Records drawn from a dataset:
● ● ●

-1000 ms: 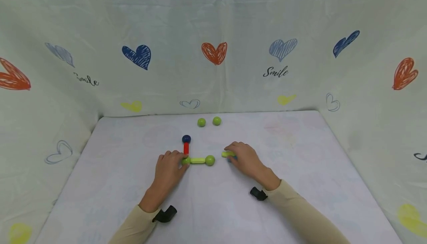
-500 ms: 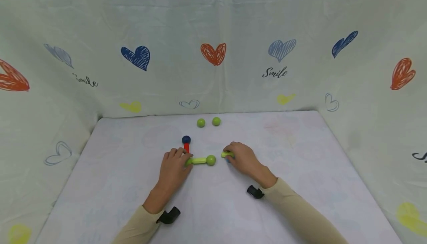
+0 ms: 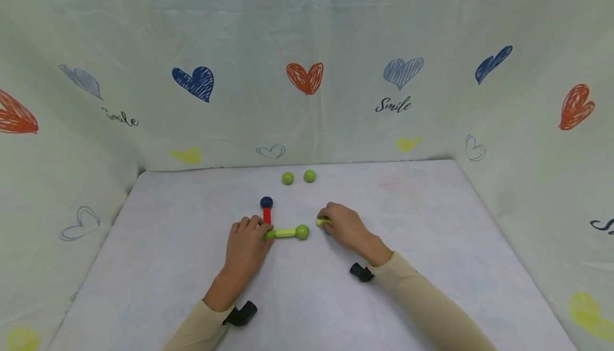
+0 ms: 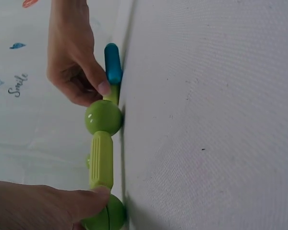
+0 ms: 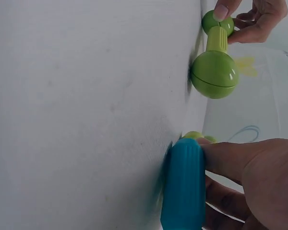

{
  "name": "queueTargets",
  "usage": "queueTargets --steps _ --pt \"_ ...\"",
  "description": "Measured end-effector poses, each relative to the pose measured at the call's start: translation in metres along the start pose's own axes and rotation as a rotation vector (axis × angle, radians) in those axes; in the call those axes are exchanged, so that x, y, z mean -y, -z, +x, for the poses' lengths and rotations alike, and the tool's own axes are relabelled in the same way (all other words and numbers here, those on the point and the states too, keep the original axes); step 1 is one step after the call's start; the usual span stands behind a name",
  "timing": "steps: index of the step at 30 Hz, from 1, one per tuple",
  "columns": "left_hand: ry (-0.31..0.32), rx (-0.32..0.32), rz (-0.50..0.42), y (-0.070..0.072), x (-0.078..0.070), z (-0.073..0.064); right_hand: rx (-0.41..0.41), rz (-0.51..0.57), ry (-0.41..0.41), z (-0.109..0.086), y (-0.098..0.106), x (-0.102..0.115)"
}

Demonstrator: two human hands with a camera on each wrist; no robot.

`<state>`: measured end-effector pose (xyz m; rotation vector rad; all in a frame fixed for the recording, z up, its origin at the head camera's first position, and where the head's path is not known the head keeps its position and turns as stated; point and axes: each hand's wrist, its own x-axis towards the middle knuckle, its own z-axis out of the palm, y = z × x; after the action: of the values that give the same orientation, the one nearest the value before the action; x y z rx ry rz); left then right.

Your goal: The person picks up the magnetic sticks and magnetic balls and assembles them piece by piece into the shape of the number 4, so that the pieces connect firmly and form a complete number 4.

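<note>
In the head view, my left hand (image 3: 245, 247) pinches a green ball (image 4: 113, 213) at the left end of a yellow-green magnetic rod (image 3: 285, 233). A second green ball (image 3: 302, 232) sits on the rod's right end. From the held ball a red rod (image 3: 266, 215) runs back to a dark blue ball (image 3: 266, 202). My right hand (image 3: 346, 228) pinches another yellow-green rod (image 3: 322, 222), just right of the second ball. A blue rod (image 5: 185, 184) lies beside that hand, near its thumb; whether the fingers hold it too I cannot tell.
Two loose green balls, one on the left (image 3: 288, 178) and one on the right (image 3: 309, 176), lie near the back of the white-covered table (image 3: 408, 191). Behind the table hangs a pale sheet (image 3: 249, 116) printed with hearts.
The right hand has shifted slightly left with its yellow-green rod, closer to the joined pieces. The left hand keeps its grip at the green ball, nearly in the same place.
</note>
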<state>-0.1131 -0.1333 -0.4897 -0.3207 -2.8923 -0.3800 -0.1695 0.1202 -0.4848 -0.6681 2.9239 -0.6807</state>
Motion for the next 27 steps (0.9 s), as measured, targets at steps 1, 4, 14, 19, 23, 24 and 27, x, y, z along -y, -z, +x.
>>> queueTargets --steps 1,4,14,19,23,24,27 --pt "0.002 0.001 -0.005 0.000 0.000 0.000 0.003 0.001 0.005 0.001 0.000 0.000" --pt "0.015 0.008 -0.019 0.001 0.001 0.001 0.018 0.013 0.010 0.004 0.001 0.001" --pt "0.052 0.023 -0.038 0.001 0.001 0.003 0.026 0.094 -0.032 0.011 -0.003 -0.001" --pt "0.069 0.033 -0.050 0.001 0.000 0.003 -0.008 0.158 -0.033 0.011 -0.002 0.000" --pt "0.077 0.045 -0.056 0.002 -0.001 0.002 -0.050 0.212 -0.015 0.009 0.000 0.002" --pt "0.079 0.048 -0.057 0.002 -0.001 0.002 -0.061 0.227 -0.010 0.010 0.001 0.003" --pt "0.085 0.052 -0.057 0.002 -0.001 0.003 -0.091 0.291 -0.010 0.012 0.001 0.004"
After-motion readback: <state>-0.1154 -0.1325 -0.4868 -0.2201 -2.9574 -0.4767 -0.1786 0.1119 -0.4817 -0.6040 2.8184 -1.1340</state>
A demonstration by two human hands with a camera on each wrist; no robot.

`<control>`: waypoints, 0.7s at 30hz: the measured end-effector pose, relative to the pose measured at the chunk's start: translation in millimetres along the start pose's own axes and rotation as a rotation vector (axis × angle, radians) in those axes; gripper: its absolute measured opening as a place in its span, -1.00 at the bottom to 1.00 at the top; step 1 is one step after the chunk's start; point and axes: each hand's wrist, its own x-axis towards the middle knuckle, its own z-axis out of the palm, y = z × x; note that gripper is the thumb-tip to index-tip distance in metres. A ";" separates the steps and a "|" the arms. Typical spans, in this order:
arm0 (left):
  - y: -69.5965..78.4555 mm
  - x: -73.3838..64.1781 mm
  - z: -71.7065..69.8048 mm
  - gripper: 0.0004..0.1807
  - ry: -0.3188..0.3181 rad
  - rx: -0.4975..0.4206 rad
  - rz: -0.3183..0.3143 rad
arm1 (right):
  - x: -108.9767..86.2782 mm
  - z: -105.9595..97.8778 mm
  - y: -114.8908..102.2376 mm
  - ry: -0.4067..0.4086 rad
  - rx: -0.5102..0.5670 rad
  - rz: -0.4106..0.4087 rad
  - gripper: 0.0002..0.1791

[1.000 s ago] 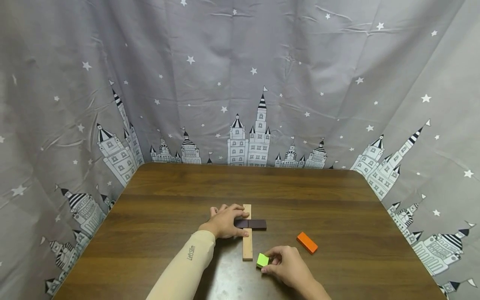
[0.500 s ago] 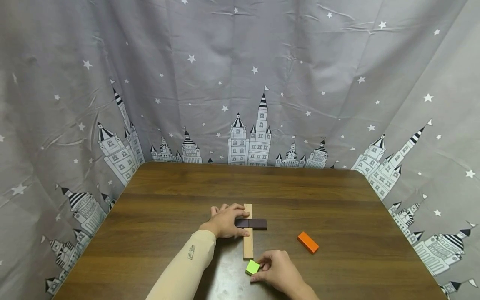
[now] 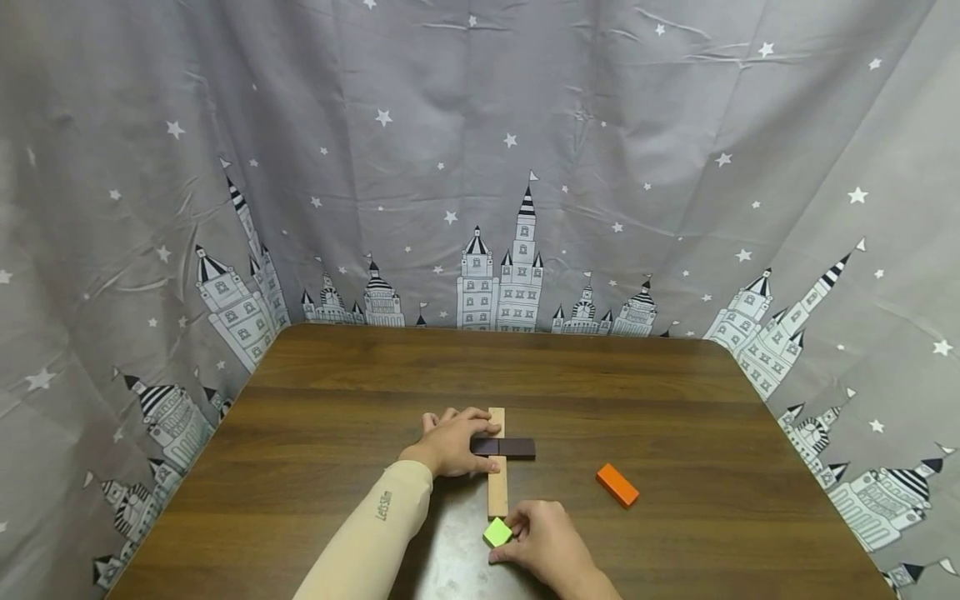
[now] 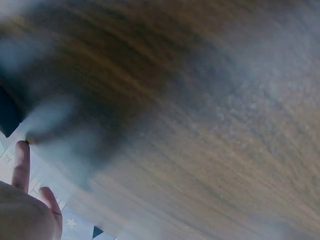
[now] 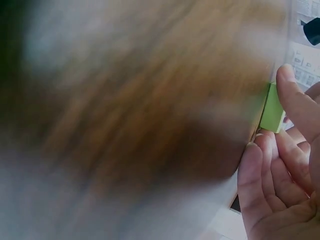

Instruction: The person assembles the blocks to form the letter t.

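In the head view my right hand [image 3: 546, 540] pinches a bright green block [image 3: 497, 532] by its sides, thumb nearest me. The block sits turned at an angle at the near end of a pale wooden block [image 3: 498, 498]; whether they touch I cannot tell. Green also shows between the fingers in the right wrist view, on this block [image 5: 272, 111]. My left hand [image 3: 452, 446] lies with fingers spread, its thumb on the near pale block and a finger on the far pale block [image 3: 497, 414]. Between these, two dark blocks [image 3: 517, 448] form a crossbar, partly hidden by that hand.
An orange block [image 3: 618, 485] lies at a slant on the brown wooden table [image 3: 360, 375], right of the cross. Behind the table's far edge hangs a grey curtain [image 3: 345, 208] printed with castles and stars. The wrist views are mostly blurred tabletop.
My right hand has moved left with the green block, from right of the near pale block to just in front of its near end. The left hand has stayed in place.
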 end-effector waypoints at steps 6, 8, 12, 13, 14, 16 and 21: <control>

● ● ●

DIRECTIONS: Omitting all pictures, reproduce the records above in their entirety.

WORKED SOLUTION:
-1000 ms: 
-500 ms: 
+0 ms: 
+0 ms: 
+0 ms: 

{
  "name": "queueTargets",
  "usage": "queueTargets --steps _ --pt \"_ ...\"",
  "description": "Measured end-effector poses, each relative to the pose measured at the call's start: translation in metres along the start pose's own axes and rotation as a rotation vector (axis × angle, radians) in those axes; in the call those axes are exchanged, so that x, y, z mean -y, -z, +x, for the poses' lengths and rotations alike, and the tool's own axes are relabelled in the same way (all other words and numbers here, those on the point and the states too, keep the original axes); step 1 is one step after the call's start; the usual span stands behind a name",
  "timing": "steps: index of the step at 30 Hz, from 1, one per tuple",
  "columns": "left_hand: ry (-0.31..0.32), rx (-0.32..0.32), rz (-0.50..0.42), y (-0.070..0.072), x (-0.078..0.070), z (-0.073..0.064); right_hand: rx (-0.41..0.41), rz (-0.51..0.57), ry (-0.41..0.41), z (-0.109..0.086), y (-0.098..0.106), x (-0.102..0.115)"
}

Demonstrator: two human hands with a camera on each wrist; no robot.

`<state>`: measured end-effector pose (xyz m; rotation vector rad; all in a frame fixed for the recording, z up, its origin at the head camera's first position, and where the head's path is not known the head keeps its position and turns as stated; point and axes: each hand's wrist, its own x-axis towards the middle knuckle, its own z-axis out of the palm, y = z × x; after the action: of the values that give the same orientation, the one nearest the value before the action; x y z rx ry rz); left then right.

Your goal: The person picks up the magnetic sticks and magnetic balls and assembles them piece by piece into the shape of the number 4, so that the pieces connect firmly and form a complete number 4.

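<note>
In the head view, my left hand (image 3: 245, 247) pinches a green ball (image 4: 113, 213) at the left end of a yellow-green magnetic rod (image 3: 285, 233). A second green ball (image 3: 302, 232) sits on the rod's right end. From the held ball a red rod (image 3: 266, 215) runs back to a dark blue ball (image 3: 266, 202). My right hand (image 3: 346, 228) pinches another yellow-green rod (image 3: 322, 222), just right of the second ball. A blue rod (image 5: 185, 184) lies beside that hand, near its thumb; whether the fingers hold it too I cannot tell.
Two loose green balls, one on the left (image 3: 288, 178) and one on the right (image 3: 309, 176), lie near the back of the white-covered table (image 3: 408, 191). Behind the table hangs a pale sheet (image 3: 249, 116) printed with hearts.
The right hand has shifted slightly left with its yellow-green rod, closer to the joined pieces. The left hand keeps its grip at the green ball, nearly in the same place.
</note>
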<state>-0.1131 -0.1333 -0.4897 -0.3207 -2.8923 -0.3800 -0.1695 0.1202 -0.4848 -0.6681 2.9239 -0.6807</state>
Motion for the next 27 steps (0.9 s), as measured, targets at steps 1, 4, 14, 19, 23, 24 and 27, x, y, z along -y, -z, +x.
>>> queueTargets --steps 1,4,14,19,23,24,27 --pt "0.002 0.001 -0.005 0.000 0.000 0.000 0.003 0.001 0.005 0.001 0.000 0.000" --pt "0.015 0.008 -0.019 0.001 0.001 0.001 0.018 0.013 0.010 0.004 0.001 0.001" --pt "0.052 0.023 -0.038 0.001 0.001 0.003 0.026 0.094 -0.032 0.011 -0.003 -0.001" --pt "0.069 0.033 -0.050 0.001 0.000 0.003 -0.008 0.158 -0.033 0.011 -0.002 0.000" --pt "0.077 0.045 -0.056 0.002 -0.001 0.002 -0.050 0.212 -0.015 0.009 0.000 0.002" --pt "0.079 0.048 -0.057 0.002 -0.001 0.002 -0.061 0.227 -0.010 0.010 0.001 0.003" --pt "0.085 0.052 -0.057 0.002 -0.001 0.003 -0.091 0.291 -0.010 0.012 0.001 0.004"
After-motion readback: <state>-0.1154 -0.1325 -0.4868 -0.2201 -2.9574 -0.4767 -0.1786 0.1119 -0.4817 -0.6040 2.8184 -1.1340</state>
A demonstration by two human hands with a camera on each wrist; no robot.

`<control>`: waypoints, 0.7s at 30hz: the measured end-effector pose, relative to the pose measured at the chunk's start: translation in millimetres along the start pose's own axes and rotation as a rotation vector (axis × angle, radians) in those axes; gripper: its absolute measured opening as a place in its span, -1.00 at the bottom to 1.00 at the top; step 1 is one step after the chunk's start; point and axes: each hand's wrist, its own x-axis towards the middle knuckle, its own z-axis out of the palm, y = z × x; note that gripper is the thumb-tip to index-tip distance in metres. A ";" separates the steps and a "|" the arms. Typical spans, in this order:
arm0 (left):
  - y: -69.5965..78.4555 mm
  - x: -73.3838..64.1781 mm
  - z: -71.7065..69.8048 mm
  - gripper: 0.0004..0.1807
  - ry: -0.3188..0.3181 rad
  - rx: -0.4975..0.4206 rad
  - rz: -0.3183..0.3143 rad
arm1 (right):
  - x: -108.9767..86.2782 mm
  - z: -105.9595..97.8778 mm
  - y: -114.8908..102.2376 mm
  - ry: -0.4067..0.4086 rad
  - rx: -0.5102..0.5670 rad
  - rz: -0.4106..0.4087 rad
  - gripper: 0.0002..0.1791

[1.000 s ago] 
[0.500 s ago] 
[now] 
[now] 
[now] 

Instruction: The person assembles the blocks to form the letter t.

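In the head view my right hand [image 3: 546, 540] pinches a bright green block [image 3: 497, 532] by its sides, thumb nearest me. The block sits turned at an angle at the near end of a pale wooden block [image 3: 498, 498]; whether they touch I cannot tell. Green also shows between the fingers in the right wrist view, on this block [image 5: 272, 111]. My left hand [image 3: 452, 446] lies with fingers spread, its thumb on the near pale block and a finger on the far pale block [image 3: 497, 414]. Between these, two dark blocks [image 3: 517, 448] form a crossbar, partly hidden by that hand.
An orange block [image 3: 618, 485] lies at a slant on the brown wooden table [image 3: 360, 375], right of the cross. Behind the table's far edge hangs a grey curtain [image 3: 345, 208] printed with castles and stars. The wrist views are mostly blurred tabletop.
My right hand has moved left with the green block, from right of the near pale block to just in front of its near end. The left hand has stayed in place.
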 end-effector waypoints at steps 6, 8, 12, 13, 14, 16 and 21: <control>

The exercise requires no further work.